What are Canonical URLs &Why Are They Important?

Naushil Jain
4 min readDec 12, 2020
What are Canonical URLs &Why Are They Important?
Photo by MayoFi on Unsplash

A Canonical URL tells search engines that certain similar URLs are actually the same. Sometimes we have a single page accessible by multiple URLs, or different pages with similar content (for example, a page with both a mobile and a desktop version). The search engine sees these as duplicate versions of the same page and it will choose one URL as the canonical version and crawl that, and all other URLs will be considered duplicate URLs and crawled less often. The canonical link element was introduced by Google, Bing, and Yahoo! in February 2009.

A canonical URL refers to an HTML link element, with the attribute of rel="canonical" (also known as a canonical tag), found in the <head> element of your client’s webpage.

Take for example the following URLs:

naushiljain.medium.com

https://naushiljain.medium.com

https://m.naushiljain.medium.com
www.naushiljain.medium.com

https://www.naushiljain.medium.com

Each URL is referring to the same homepage content for my naushiljain.medium.com blog, however, the URLs themselves are slightly different. This can be an issue for search engines, because the search engine itself doesn’t necessarily know which page should be the source of truth, and it may just choose a canonical URL algorithmically for you.

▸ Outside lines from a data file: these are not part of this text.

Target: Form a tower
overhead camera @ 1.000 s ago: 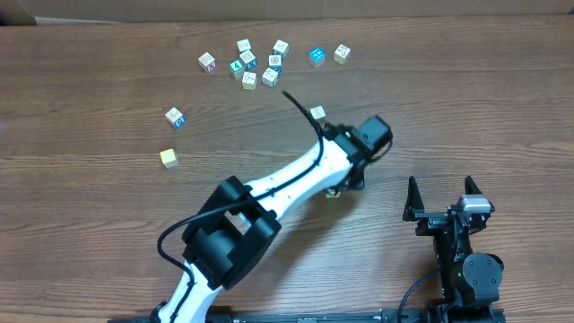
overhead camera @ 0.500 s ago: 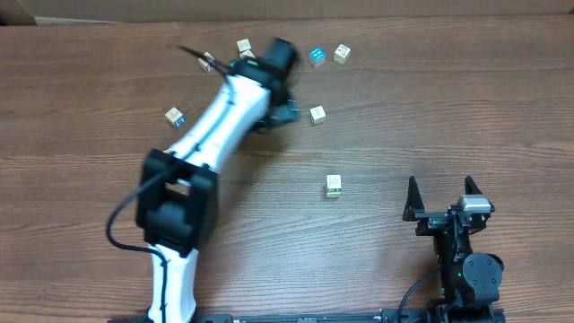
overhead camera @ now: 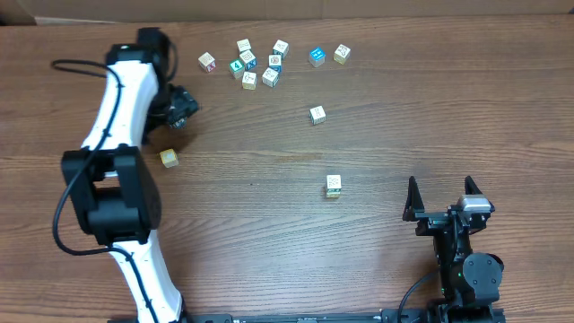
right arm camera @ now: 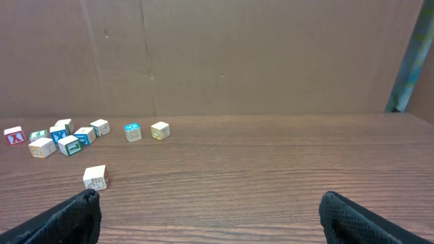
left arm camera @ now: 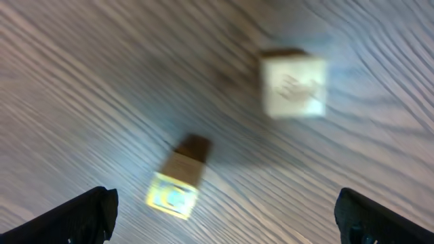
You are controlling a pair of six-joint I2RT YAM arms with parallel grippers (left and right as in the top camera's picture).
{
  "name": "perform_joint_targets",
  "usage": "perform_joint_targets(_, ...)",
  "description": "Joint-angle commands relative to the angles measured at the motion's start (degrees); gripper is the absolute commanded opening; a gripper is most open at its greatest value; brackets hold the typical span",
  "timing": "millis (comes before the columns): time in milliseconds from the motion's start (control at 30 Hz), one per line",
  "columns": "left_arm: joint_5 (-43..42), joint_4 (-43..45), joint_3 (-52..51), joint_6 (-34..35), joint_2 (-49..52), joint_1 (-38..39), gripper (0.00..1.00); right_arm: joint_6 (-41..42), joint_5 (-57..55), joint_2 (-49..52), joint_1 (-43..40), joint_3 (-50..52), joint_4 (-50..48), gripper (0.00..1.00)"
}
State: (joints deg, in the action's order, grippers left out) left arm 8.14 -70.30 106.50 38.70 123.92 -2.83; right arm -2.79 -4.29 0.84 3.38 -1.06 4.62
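Observation:
The tower (overhead camera: 334,185), a small pale stack with a cream top, stands alone on the table's middle; its height does not show from above. My left gripper (overhead camera: 181,106) hovers far to its left, open and empty. In the blurred left wrist view, the left gripper (left arm camera: 220,220) has a yellow cube (left arm camera: 175,186) and a whitish cube (left arm camera: 293,85) on the wood ahead of its wide-apart fingers. My right gripper (overhead camera: 441,202) rests at the near right, open and empty, and shows the same way in its own view (right arm camera: 217,224).
Several loose printed cubes (overhead camera: 260,63) lie clustered at the far edge, with a blue one (overhead camera: 316,56) and a pale one (overhead camera: 342,53) to their right. A single cube (overhead camera: 317,114) sits between cluster and tower. A yellow cube (overhead camera: 169,158) lies near the left arm.
My left gripper opened and left the tower at the middle, then swung across the far cluster to the far left. The right arm has not moved.

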Motion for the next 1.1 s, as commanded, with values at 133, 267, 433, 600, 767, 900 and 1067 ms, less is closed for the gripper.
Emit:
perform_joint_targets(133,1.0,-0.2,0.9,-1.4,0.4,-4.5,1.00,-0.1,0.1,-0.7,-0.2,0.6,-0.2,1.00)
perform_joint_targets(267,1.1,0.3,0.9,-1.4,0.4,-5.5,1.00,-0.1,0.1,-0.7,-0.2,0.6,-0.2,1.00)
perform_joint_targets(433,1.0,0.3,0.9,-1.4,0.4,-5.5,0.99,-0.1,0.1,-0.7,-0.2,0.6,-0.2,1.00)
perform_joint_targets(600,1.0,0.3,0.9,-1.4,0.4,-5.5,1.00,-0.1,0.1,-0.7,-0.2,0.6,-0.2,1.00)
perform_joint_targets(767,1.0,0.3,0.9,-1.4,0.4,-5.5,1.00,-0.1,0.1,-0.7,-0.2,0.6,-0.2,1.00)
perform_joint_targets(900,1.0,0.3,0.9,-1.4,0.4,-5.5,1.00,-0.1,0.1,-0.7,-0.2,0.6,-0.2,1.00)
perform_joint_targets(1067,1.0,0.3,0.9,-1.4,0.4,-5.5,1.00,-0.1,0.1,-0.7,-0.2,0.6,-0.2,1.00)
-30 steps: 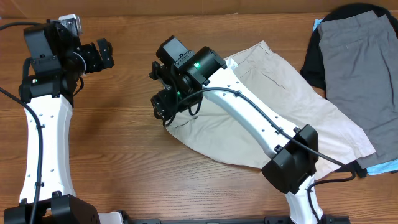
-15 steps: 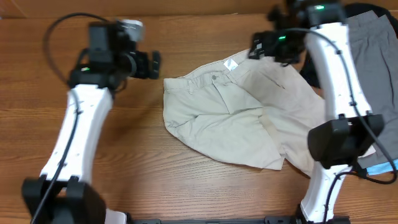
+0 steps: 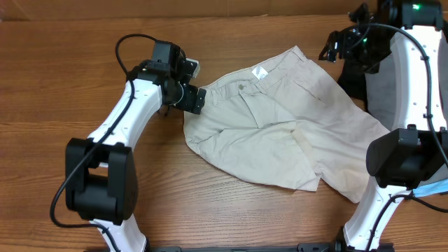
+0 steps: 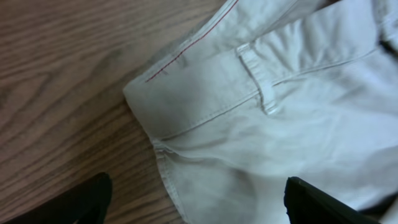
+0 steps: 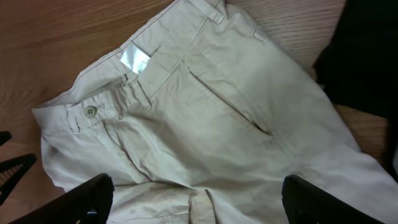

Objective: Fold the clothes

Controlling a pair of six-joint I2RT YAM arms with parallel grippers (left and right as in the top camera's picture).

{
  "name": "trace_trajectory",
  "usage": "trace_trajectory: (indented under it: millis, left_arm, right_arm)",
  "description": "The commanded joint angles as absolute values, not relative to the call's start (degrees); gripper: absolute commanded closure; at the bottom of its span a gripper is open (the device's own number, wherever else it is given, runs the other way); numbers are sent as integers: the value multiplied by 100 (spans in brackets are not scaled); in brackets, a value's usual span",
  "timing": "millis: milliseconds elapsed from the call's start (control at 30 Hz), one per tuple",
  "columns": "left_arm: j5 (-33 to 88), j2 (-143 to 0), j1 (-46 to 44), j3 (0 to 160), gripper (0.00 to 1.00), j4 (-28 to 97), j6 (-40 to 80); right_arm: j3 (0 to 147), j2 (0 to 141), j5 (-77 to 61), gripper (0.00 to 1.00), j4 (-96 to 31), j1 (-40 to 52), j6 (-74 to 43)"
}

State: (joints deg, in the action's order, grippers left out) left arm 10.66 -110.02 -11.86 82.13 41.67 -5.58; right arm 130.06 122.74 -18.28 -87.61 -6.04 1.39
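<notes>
The left gripper (image 3: 194, 99), jaws spread wide and empty, hovered at the waistband corner (image 4: 140, 93) of the cream-beige shorts (image 3: 280, 136), rumpled on the wooden table (image 3: 84, 161); the right gripper (image 3: 333, 50), equally open and holding nothing, hung off their far edge. A tidy fold probably required pinching that corner through both layers and pulling the cloth flat.
</notes>
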Motion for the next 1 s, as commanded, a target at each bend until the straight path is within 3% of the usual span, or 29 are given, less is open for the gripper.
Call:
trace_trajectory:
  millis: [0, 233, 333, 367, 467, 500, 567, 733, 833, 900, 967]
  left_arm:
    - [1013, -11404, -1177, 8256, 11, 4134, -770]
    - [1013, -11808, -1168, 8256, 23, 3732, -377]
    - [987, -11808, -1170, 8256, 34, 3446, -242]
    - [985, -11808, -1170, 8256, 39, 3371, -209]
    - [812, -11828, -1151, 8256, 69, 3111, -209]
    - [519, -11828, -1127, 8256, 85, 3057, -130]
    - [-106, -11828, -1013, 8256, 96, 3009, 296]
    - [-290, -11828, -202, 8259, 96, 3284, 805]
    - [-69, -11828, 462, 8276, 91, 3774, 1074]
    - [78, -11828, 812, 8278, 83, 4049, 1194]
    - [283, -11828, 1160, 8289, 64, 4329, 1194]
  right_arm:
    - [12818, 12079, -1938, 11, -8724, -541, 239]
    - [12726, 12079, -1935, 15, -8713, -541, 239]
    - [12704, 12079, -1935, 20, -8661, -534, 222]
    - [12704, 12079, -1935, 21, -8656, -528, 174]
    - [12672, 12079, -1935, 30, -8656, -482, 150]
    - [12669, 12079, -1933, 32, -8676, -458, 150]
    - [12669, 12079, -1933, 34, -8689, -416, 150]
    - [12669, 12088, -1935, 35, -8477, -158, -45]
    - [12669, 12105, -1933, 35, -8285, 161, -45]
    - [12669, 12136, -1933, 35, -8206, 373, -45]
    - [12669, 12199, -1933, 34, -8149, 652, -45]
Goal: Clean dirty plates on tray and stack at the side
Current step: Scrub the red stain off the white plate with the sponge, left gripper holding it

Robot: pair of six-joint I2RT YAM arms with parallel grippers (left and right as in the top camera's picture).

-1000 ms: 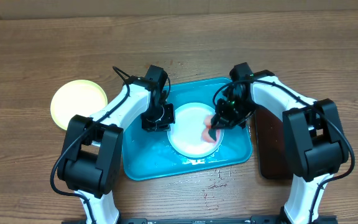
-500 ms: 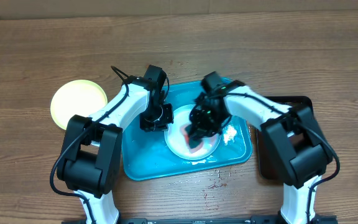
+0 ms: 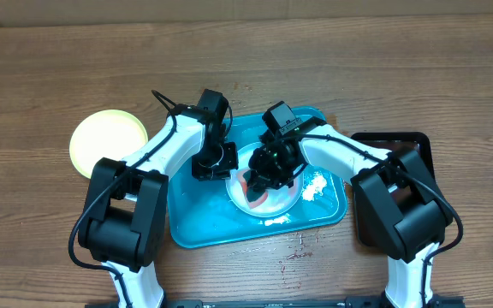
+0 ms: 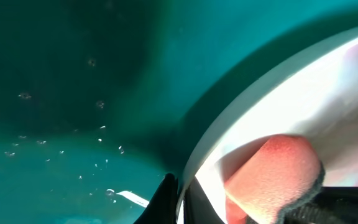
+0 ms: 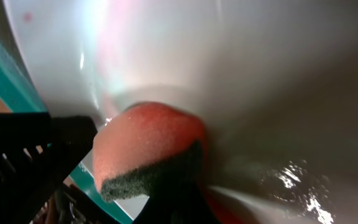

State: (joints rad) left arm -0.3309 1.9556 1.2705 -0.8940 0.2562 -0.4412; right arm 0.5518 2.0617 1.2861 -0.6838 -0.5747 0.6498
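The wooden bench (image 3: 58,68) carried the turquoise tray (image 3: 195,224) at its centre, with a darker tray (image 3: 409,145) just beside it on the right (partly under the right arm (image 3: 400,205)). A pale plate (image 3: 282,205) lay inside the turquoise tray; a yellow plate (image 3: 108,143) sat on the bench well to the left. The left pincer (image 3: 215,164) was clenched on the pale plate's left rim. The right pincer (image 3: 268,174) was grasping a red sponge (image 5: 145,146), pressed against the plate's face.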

In other words, if you have a web page accessible by multiple URLs, or different pages with similar content (i.e. separate mobile and desktop versions), you should specify to a search engine which URL is authoritative (canonical) for that page.

Why should We have to choose a canonical URL?

There are a number of reasons why you would want to explicitly choose a canonical page in a set of duplicate/similar pages:

  1. It will help you to show which URL you want people to see in search results.

You might prefer people to reach your profile page via:

https://naushiljain.medium.com

Rather than:

https://m.naushiljain.medium.com

Using canonicals can help you keep things “clean.”

2. You can manage your website's syndicated content.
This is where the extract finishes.